Extracted records ▸

___

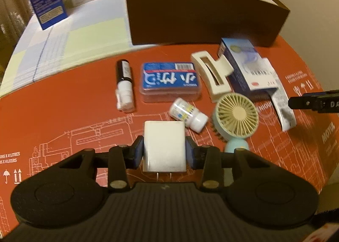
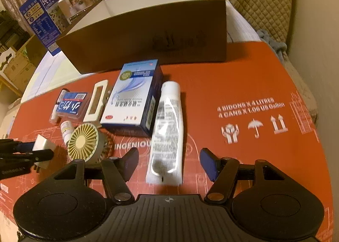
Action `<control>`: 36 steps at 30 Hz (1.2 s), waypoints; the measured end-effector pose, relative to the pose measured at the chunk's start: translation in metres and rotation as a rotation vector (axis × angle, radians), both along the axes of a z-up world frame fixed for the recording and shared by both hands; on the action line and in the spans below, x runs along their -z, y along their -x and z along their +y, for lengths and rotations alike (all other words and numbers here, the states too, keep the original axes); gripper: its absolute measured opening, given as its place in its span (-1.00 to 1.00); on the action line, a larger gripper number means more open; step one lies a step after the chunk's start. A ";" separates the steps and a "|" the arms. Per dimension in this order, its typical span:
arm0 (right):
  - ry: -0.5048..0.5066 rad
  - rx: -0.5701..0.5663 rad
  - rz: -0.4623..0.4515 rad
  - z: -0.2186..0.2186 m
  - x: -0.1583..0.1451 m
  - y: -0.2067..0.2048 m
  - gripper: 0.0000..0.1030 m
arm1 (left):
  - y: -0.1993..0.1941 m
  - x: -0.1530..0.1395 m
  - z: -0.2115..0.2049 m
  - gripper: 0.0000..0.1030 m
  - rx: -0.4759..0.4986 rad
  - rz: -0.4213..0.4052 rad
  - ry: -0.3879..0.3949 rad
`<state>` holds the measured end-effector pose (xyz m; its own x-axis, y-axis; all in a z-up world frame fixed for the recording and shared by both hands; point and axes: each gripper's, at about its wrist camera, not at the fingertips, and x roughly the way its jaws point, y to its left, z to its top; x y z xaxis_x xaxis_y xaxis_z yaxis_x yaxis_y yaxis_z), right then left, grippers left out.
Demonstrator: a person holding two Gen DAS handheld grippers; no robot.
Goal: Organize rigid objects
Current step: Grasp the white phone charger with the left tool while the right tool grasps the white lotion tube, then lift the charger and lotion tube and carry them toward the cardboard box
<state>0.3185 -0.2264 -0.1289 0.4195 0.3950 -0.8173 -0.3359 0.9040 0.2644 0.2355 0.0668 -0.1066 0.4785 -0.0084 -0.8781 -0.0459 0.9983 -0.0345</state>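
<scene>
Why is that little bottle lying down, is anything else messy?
The small white bottle is tipped on its side beside the mini fan, which also lies flat. The white tube lies flat too. Nothing looks spilled or broken.

right claw [image 2: 169,163] open, white tube [image 2: 167,134] between
</scene>
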 end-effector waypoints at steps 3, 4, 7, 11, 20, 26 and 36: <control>0.009 -0.010 -0.023 0.004 0.004 -0.009 0.20 | -0.003 -0.004 0.004 -0.31 -0.023 -0.007 0.002; 0.008 -0.011 -0.034 0.006 0.005 -0.012 0.19 | -0.004 -0.005 0.005 -0.31 -0.031 -0.010 0.003; 0.007 -0.017 -0.054 0.011 0.008 -0.022 0.08 | -0.007 -0.006 0.009 -0.31 -0.046 -0.011 0.001; 0.017 -0.022 -0.054 0.017 0.014 -0.033 -0.06 | -0.011 -0.007 0.013 -0.31 -0.070 -0.007 -0.001; 0.044 -0.037 -0.059 0.031 0.025 -0.043 -0.17 | -0.015 -0.011 0.015 -0.31 -0.078 -0.010 -0.003; 0.085 -0.063 -0.095 0.038 0.027 -0.041 -0.32 | -0.016 -0.010 0.015 -0.31 -0.076 -0.004 -0.002; 0.121 -0.146 -0.115 0.025 0.027 -0.010 -0.33 | -0.009 -0.007 0.015 -0.31 -0.069 0.007 0.016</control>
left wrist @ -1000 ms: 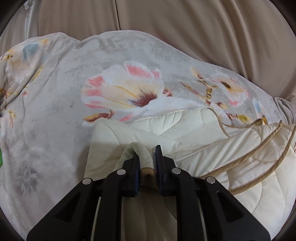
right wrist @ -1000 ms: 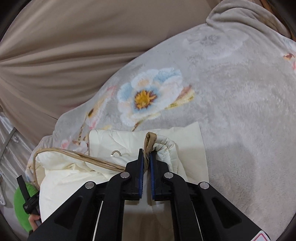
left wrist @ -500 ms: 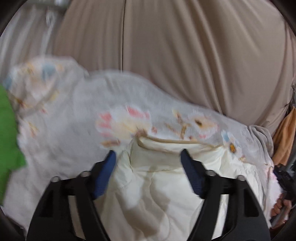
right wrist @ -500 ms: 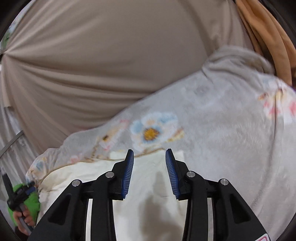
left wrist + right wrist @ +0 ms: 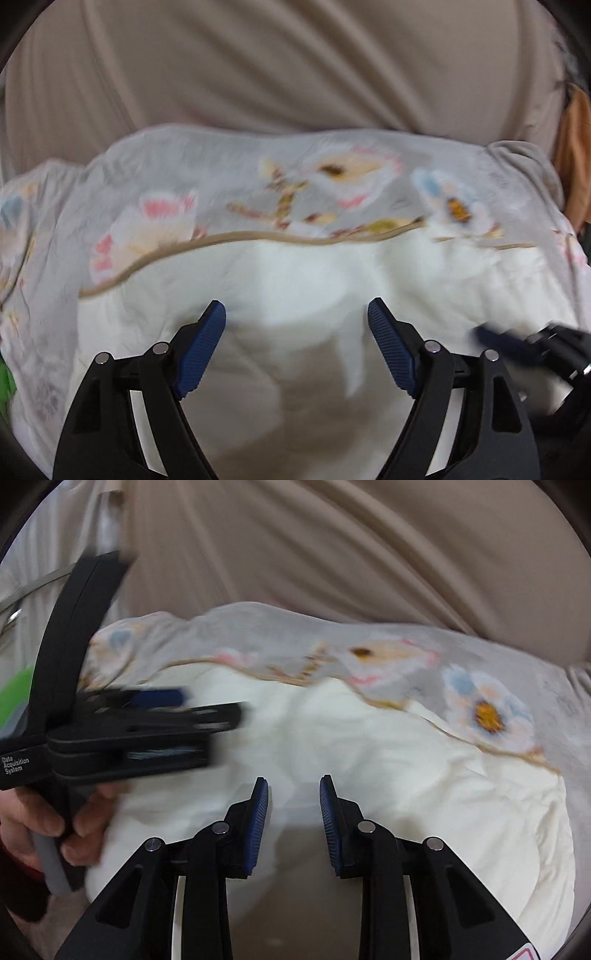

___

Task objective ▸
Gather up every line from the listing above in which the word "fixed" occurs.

Response area ▸
Action `<control>`: 36 steps at 30 Hz (1.2 s), waypoints; the measured end-effector pose, relative to the pose measured at the chunk's start: translation in metres and rotation as a rotation vector (axis × angle, radians), both along the axes of a z-up world frame fixed for the recording and shared by both hands; on the action line and in the spans below, x runs along their -z, y along their -x and z along their +y, for lengths and rotations alike (all other words and numbers here, the states too, keep the original axes); gripper: its absolute measured opening, given as its place in its span (-1.00 to 1.00); on the action line, a larger gripper number means more open; step one lies a step after the chunk's start. A ";" separates the steps and a "|" the arms. Per dimension in this order, its typical span:
`<state>` holds the measured end-effector pose (xyz m; its own x-axis, y-axis; all in a z-up world frame fixed for the recording and shared by both hands; point and axes: each gripper's, at about its wrist camera, not at the fingertips, and x roughly the way its jaws point, y to its left, z to its top; x y z xaxis_x xaxis_y xaxis_z yaxis_x yaxis_y yaxis_z), right then left, grippers left out.

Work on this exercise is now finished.